TASK TO COMPLETE
Exactly as they appear below, repeat the lines from the one with "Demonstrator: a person" through the one with "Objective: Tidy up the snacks", and no others.

EXERCISE DATA
Start of Block

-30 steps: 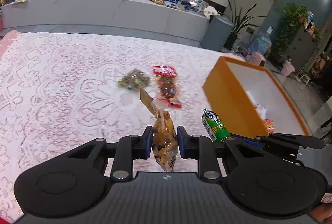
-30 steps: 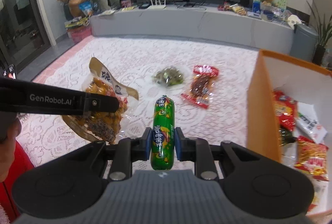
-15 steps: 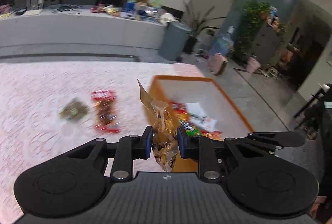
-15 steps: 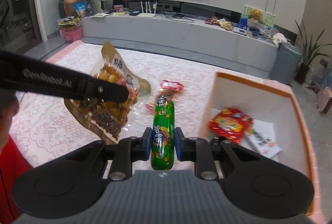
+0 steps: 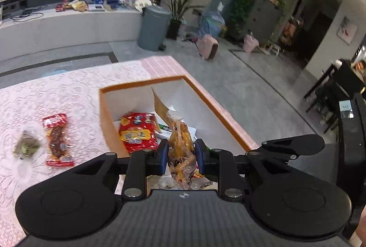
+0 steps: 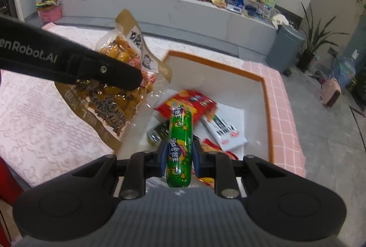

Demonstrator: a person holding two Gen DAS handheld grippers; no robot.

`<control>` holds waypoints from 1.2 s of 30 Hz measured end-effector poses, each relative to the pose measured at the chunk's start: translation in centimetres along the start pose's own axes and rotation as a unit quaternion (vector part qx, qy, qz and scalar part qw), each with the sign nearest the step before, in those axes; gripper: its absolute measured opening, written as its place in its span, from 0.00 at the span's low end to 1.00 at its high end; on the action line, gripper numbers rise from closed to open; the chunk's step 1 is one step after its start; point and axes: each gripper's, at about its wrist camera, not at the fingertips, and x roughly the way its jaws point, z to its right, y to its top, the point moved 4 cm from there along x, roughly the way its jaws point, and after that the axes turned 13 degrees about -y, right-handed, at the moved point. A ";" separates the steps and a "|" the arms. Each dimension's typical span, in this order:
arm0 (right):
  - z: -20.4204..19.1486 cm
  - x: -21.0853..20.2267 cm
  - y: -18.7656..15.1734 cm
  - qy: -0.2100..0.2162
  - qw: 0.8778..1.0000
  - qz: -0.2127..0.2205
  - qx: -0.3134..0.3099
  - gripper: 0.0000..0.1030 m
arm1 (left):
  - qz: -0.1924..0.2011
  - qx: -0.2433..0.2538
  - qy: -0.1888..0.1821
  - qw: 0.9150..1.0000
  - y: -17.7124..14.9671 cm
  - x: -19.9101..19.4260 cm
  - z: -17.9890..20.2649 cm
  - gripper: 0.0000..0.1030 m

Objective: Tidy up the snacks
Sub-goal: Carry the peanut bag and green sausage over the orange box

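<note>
Left gripper [image 5: 180, 156]: clamped on yellow snack bag [image 5: 181, 144], over orange box [image 5: 104, 114]. Right gripper [image 6: 178, 156]: clamped on green sausage [image 6: 179, 144], likewise. Box holds several packs (red pack [image 5: 137, 132] among them). Outstanding, frame left: red jerky pack [image 5: 57, 139], green packet [image 5: 25, 146], on tabletop [image 5: 45, 96].

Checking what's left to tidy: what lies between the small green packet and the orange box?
In the left wrist view, one red meat-snack packet lies between the small green packet and the orange box.

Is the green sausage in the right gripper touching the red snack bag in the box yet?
Cannot tell. In the right wrist view the green sausage, clamped in the right gripper, overlaps the red snack bag in the orange box, but no gap or contact shows.
</note>
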 end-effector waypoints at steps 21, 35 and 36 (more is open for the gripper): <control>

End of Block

OUTPUT FOR THIS EXERCISE
Demonstrator: a person holding two Gen DAS handheld grippers; no robot.

`<control>` holds waypoints from 1.2 s of 30 Hz measured end-effector poses, each relative to the pose measured at the chunk's start: translation in centimetres along the start pose's own axes and rotation as a unit quaternion (vector part qx, qy, qz and scalar part qw), each with the sign nearest the step before, in those axes; gripper: its absolute measured opening, written as its place in its span, from 0.00 at the span's low end to 1.00 at its high end; on the action line, gripper numbers rise from closed to open; the chunk's step 1 is one step after its start; point and axes: each gripper's, at about its wrist camera, not at the fingertips, and x roughly the way its jaws point, z to its right, y to its top, the point moved 4 cm from there along x, roughly the way its jaws point, and after that the axes turned 13 degrees about -y, right-handed, at the moved point. A ";" separates the steps and a "|" the arms. Each dimension's typical span, in this order:
arm0 (right):
  - z: -20.4204..19.1486 cm
  - x: -21.0853..20.2267 cm
  - y: -18.7656..15.1734 cm
  - qy: -0.2100..0.2162
  - qw: 0.8778..1.0000
  - qz: -0.2127..0.2205
  - qx: -0.3134..0.3099
  - gripper: 0.0000..0.1030 m
arm1 (left):
  - qz: -0.1924..0.2011
  - qx: -0.2433..0.2538
  - qy: -0.1888..0.1821
  - qw: 0.9150..1.0000
  - y: -17.7124..14.9671 cm
  - x: -19.9101..19.4260 cm
  - z: -17.9890..20.2649 cm
  - gripper: 0.0000..0.1030 m

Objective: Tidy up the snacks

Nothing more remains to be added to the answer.